I would put the key in the door and open it and go in and then take down the telephone and ask them to send a bottle of capri bianco in a silver bucket full of ice and you would hear the ice against the pail coming down the corridor and the boy would knock and I would say leave it outside the door please. Because we would not wear any clothes because it was so hot and the windows open and the swallows flying over the roofs of the houses and when it was dark afterward and you went to the window very small bats hunting over the houses and close down over the trees and we would drink the capri and the door locked and it hot and only a sheet and the whole night and would both love each other all night in the hot night in Milan. That was how it ought to be.66

A straightforward, uncomplicated passage would have had Frederic state, “I would hear the ice against the pail,” not “you would hear the ice against the pail.” The “you” could be construed alternately as an appeal to the reader's auditory involvement, to the generalized “one hears,” to his military self (because he is now writing as a civilian), and to Catherine, because he says, “we would not wear any clothes.” The “you” incorporates all of these possibilities and gives the passage a density that it would otherwise not have. The passage becomes more complex when Hemingway shifts from the conditional tense, “I would,” to the past tense: “you went to the window,” from which he sees the bats hunting over the houses. This is evidence that Frederic is writing after the fact, since the past tense shows that he remembers how it was, when in fact the passage is supposed to be a fantasy of desire. Such ambiguity gives the discourse a simultaneity that combines the past and the present into an ongoing oneness that melds the different voices.
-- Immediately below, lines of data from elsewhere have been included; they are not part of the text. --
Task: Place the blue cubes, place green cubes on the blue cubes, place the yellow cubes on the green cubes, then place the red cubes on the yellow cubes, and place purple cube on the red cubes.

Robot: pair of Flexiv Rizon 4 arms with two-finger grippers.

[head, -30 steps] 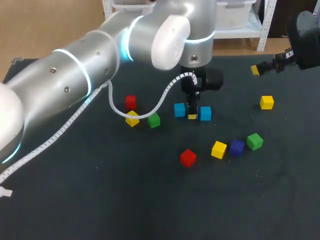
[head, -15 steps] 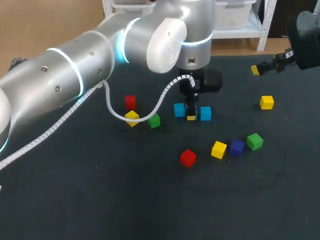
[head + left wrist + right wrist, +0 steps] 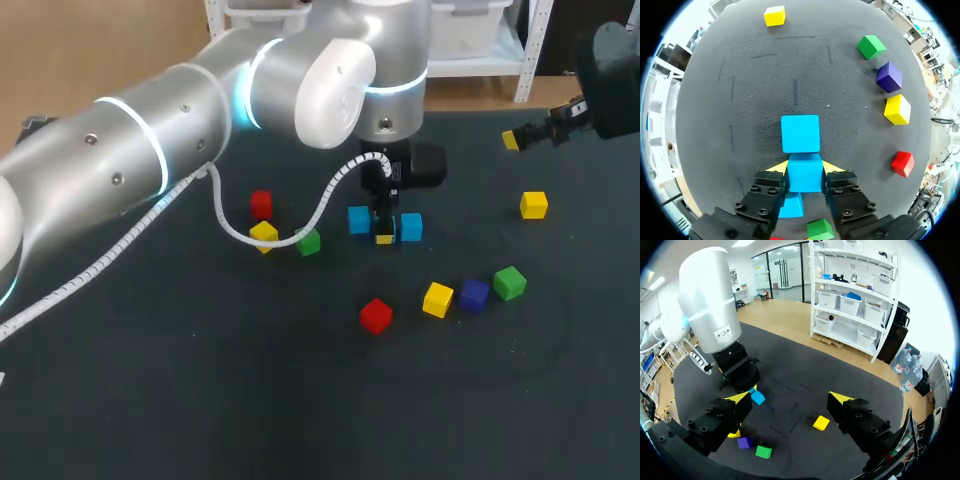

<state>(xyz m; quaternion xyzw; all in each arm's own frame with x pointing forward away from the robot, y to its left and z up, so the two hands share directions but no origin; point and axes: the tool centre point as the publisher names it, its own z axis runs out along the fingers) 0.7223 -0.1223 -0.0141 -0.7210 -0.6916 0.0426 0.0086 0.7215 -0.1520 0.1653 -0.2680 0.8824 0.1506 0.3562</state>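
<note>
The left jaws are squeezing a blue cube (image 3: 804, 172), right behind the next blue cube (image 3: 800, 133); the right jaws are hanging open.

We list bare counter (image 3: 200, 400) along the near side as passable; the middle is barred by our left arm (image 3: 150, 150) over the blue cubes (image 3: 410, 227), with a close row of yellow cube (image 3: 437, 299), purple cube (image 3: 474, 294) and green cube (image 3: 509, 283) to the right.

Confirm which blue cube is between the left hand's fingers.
The middle blue cube, flanked on both sides; front blue cube sits ahead, rear blue cube behind.
</note>
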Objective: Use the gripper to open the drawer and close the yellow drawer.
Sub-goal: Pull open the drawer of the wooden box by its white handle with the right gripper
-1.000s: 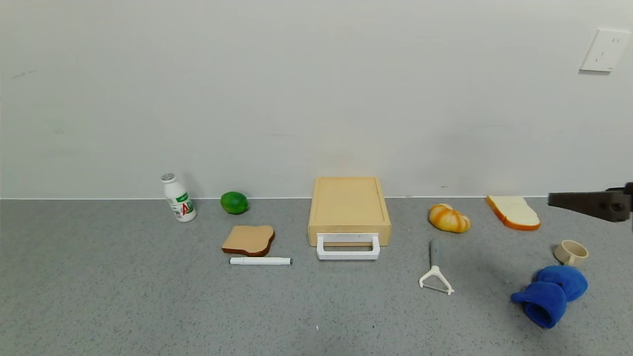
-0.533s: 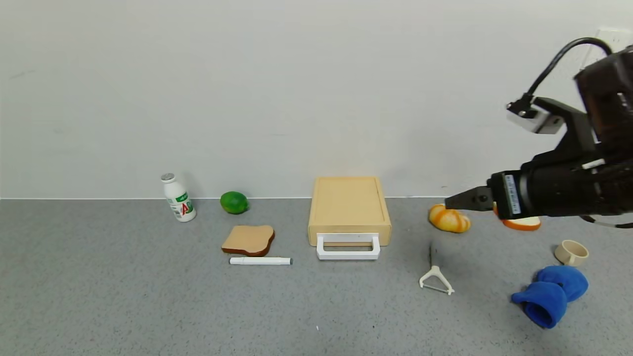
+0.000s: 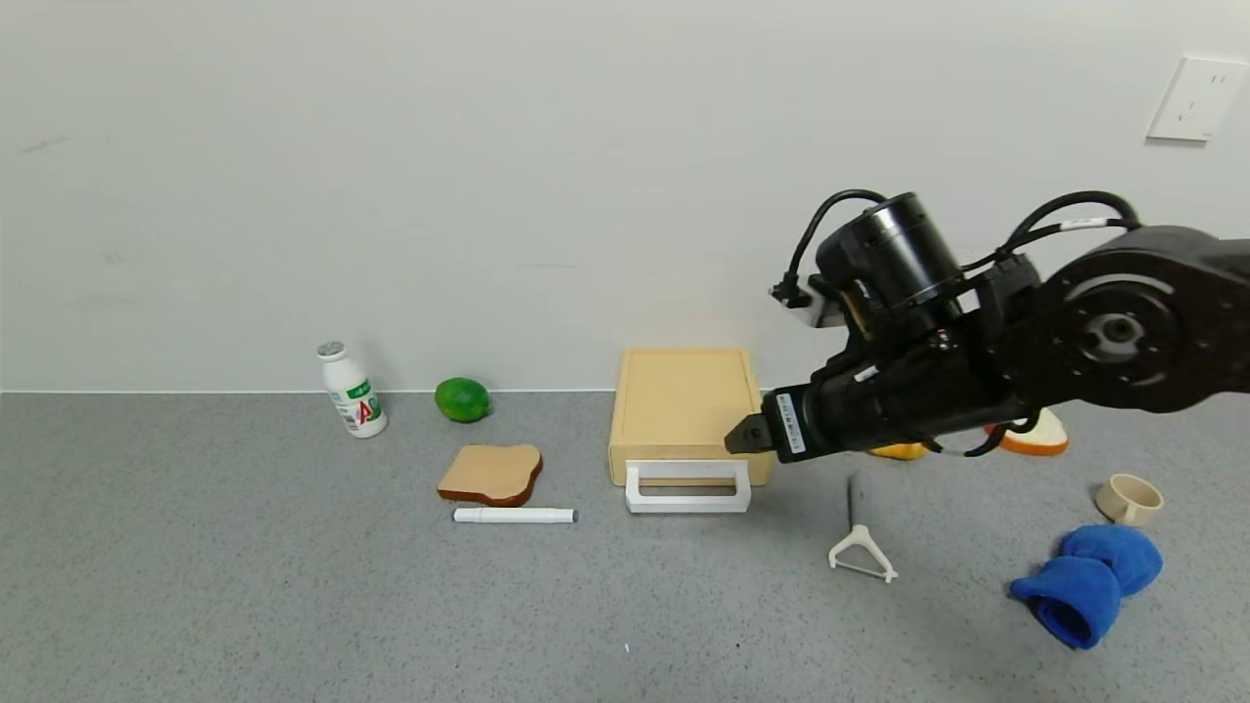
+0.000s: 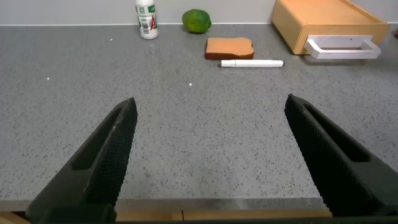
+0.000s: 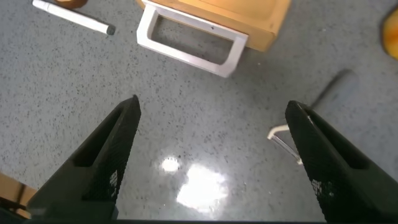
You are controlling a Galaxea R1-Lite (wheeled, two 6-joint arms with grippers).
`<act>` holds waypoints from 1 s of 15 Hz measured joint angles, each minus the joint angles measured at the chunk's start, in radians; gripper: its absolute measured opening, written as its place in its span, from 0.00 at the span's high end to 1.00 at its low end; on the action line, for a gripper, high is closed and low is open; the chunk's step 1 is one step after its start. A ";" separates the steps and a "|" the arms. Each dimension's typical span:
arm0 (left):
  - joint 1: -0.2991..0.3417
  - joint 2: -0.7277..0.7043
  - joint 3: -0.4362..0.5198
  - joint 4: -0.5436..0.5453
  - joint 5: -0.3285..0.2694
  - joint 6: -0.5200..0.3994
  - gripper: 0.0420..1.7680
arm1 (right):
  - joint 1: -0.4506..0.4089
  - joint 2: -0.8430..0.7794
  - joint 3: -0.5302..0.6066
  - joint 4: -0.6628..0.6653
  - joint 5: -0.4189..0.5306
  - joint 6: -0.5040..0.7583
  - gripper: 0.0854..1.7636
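a plain white wall stands behind a long grey speckled surface [image 3: 244, 605]. the yellow drawer [image 3: 688, 405] sits in the middle of it, with its back near the wall. it looks shut, and its white loop handle [image 3: 687, 486] points toward the robot.

the big black right arm reaches in from the right side, and the right tool [image 3: 744, 434] hangs above the drawer's front right corner, near the handle's right end. in the right wrist view its two fingers [image 5: 106, 155] are spread wide apart and hold nothing. the handle is ahead of them, not yet between them. the left tool [image 4: 211, 155] is parked low over the surface, well apart from the drawer, with its fingers wide open and nothing in them.

to the left of the drawer lie a brown toast slice [image 3: 491, 473] and a white marker [image 3: 515, 515]. a lime [image 3: 463, 399] and a small white bottle [image 3: 353, 390] stand farther back. on the right are a blue cloth [image 3: 1087, 581], a white peeler [image 3: 858, 549] and a small beige cup [image 3: 1129, 499].

the job has barely begun, i think. the tool sits off to the handle's right end, so it could come down on the corner and shove the whole box. a crooked pull could drag the light box along and not slide the drawer open.
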 joint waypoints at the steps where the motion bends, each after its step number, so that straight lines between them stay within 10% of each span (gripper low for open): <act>1: 0.000 0.000 0.000 0.000 0.000 0.000 0.03 | 0.005 0.042 -0.040 0.021 0.000 0.003 0.03; 8: 0.000 0.000 0.000 0.000 0.000 0.000 0.03 | 0.012 0.230 -0.215 0.118 0.002 0.075 0.05; 15: 0.000 0.000 0.000 0.000 0.000 0.000 0.03 | 0.016 0.282 -0.240 0.117 0.006 0.090 0.63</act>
The clearest evidence to corroborate the fact that Frederic is remembering while he writes concerns the loss of the Saint Anthony that Catherine had given him. In this passage he refers to the wounding that has not yet taken place: “After I was wounded I never found him. Some one probably got it at one of the dressing stations.”67

Another pronominal shift occurs in the first three paragraphs of Chapter 32. Frederic has escaped from the battle police, he has emerged from the river, and he has hopped a train to Milan:

Lying on the floor of the flat-car with the guns beside me under the canvas I was wet, cold and very hungry. … I could remember Catherine but I knew I would get crazy if I thought about her … lonesome inside and alone with wet clothing and hard floor for a wife.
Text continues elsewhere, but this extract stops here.